The Swiss occupational benefits system

The Swiss pension system is based on three complementary pillars, designed to maintain an adequate standard of living in retirement:

  • The 1st pillar is the state pension scheme, which aims to ensure a minimum income in retirement. This pillar is based on contributions paid by working people to meet the basic needs of retired people.
  • The 2nd pillar (= LPP or vested benefits) supplements the first pillar. The contributions are deducted from the income generated by the professional activity and aim to maintain the standard of living prior to retirement. 
  • The 3rd pillar is an optional pension option. It is designed for contributors who wish to improve their pension of their own accord once they retire.

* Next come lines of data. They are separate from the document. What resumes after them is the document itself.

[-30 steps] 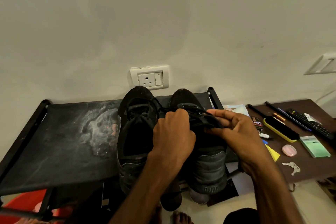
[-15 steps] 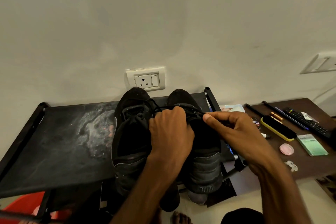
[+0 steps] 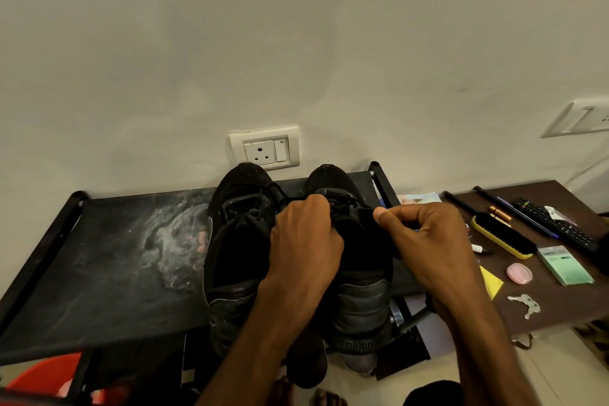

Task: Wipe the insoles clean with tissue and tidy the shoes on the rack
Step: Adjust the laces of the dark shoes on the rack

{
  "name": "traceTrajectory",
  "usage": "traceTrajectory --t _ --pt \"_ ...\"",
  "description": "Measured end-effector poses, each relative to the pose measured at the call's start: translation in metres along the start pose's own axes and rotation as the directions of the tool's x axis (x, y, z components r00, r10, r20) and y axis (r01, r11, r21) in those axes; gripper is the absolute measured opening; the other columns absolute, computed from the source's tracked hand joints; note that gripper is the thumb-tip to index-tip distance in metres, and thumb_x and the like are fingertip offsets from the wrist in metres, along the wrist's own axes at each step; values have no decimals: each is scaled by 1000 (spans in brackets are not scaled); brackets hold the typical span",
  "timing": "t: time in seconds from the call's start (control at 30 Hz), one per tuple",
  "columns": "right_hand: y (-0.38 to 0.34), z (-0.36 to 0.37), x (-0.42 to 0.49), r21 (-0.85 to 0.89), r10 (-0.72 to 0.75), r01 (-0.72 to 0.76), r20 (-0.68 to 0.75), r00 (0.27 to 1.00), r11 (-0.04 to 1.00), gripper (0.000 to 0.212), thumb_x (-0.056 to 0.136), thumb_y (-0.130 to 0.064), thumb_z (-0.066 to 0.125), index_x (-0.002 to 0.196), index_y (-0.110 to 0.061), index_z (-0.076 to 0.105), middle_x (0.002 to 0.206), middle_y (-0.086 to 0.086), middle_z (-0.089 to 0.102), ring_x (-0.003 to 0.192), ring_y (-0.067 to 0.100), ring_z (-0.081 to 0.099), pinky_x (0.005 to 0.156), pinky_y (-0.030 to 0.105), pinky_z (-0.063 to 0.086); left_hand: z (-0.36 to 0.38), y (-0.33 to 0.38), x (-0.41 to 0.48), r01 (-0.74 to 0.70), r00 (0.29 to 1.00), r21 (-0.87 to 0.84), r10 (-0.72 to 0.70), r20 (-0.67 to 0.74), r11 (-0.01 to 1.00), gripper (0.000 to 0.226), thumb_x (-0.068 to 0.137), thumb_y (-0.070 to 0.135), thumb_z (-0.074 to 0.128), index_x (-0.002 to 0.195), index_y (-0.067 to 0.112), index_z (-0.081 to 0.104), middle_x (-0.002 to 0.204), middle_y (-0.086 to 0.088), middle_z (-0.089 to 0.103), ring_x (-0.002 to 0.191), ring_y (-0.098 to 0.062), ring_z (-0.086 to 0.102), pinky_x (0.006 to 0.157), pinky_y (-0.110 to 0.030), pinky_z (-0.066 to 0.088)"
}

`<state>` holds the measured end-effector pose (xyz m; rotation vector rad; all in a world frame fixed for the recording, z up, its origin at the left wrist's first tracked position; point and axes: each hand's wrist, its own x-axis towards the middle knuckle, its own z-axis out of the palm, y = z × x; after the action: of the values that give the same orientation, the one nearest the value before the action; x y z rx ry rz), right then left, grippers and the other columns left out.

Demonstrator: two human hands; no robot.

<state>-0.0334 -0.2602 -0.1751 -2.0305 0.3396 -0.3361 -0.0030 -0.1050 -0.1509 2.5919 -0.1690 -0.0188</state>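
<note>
Neatly paired, two black shoes [image 3: 237, 260] stand on the dusty rack [image 3: 108, 267].

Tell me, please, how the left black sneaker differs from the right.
The left hand and right hand grip the right black sneaker at its laces; the left black sneaker is untouched. The left one's laces lie exposed; the right one's are mostly covered. Both stand on the black rack, toes toward the wall.

The left hand [image 3: 304, 241] hides its own fingertips; a red object [image 3: 43, 376] is cut off at lower left.
</note>
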Motion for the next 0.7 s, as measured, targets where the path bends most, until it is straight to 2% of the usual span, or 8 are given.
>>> traceTrajectory --t 0.13,0.27,0.37,0.43,0.53,0.63,0.7 --pt "-2 1 -2 9 15 -15 -52 999 1000 15 92 -26 73 79 -22 80 70 -4 75 76 16 74 79 50 61 3 -3 6 -24 1000 -17 24 4 1000 10 98 14 55 88 17 54 88 -2 62 80 -18 60 71 -28 47" --pt "-6 0 -4 -14 3 -3 0 1000 1000 12 90 -29 73 83 -22 80 73 -6 76 76 10 73 78 44 62 5 -7 8 -12 1000 -8 12 3 1000 2 97 18 59 96 16 59 92 -1 63 84 -18 61 74 -28 49" --pt "-10 -4 -6 -56 -3 6 52 999 998 9 87 -28 76 89 -21 80 78 -8 76 77 6 73 77 33 63 2 -8 7 -9 999 -9 9 31 1000 7 92 21 66 98 17 63 91 1 65 85 -17 63 75 -27 50" --pt "-12 -4 -7 -88 4 4 91 996 996 6 85 -20 78 91 -20 79 79 -8 76 76 4 73 76 29 62 -1 -7 6 -22 996 -15 23 82 1000 11 89 18 69 97 17 63 89 1 65 82 -16 64 75 -27 54" --pt "-14 -3 -7 -110 3 9 102 995 994 18 81 -11 78 84 -28 73 77 -11 74 75 2 72 74 26 62 -8 -6 4 -45 986 -42 52 157 998 23 85 14 71 106 15 66 93 -1 67 84 -15 65 76 -27 57" --pt "-12 -2 -7 -98 46 -37 92 995 994 18 78 -9 81 88 -22 74 79 -9 74 76 6 72 75 29 62 -17 -5 3 -31 975 -71 46 219 997 35 83 12 69 117 11 64 103 -4 67 91 -17 65 74 -24 54" --pt "-10 0 -7 -93 69 -63 67 995 994 17 77 -10 82 91 -18 76 79 -6 75 76 9 72 77 36 63 -20 -4 2 -27 965 -80 47 259 996 31 82 11 67 112 10 66 96 -4 67 84 -17 65 69 -26 55"
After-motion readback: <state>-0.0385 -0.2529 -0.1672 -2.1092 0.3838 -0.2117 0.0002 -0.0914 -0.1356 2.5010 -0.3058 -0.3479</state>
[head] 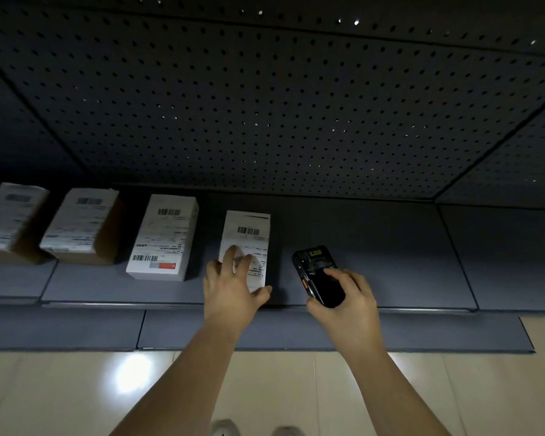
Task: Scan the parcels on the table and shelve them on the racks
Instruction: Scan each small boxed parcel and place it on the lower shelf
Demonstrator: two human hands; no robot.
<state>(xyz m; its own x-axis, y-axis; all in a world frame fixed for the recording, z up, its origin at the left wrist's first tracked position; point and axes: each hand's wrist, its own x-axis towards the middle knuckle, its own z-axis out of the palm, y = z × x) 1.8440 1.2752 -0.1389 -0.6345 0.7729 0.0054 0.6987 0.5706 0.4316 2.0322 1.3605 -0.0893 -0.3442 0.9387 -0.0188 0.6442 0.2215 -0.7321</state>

The special feature of the 2nd pillar is that it is funded by employee contributions made to the pension fund throughout the working life of both employer and employee.

What do these contributions cover?

Cross-border commuter 2nd pillar contributions cover four key elements:

1 - The savings portion

This is the amount that will be used to finance your retirement benefits. The contribution varies according to your age, your salary and your company's pension plan.

From age 25 to 65, contributions are calculated as a percentage of your coordinated salary and vary according to your age bracket:

  • under 25: no obligation to contribute
  • aged 25 to 34: 7% of coordinated salary
  • from 35 to 44 years: 10%
  • from age 45 to 54: 15%
  • 55 to 65: 18%

Swiss law stipulates that employers must contribute at least as much as their employees (they may choose to contribute more). For example, if you are 50 years old (i.e. 15% contributions), you and your employer will each contribute 7.5% of your coordinated salary.

To determine the annual amount of your pension, the law sets a conversion rate (in reality, there are two conversion rates: one for the compulsory part and another for the extra-compulsory part). In 2021, the conversion rate for the compulsory part is 6.8%. For the supplementary portion, the rate is less than 5% and is set by the pension fund's Board of Trustees.

2 - Retirement benefits

As part of the retirement benefits, you receive the funds from the 2nd pillar in the form of an annuity or a lump sum.

3 - The risk portion

This is the part that finances disability benefits (paid to people who are at least 40% disabled) and death benefits (paid to the surviving spouse or heirs of the insured person).

4 - Contributions to the guarantee fund

These contributions are used to cover retirement pensions in the event of the insolvency of your employer or pension fund.

Finally, you also contribute to cover the management costs of the pension fund.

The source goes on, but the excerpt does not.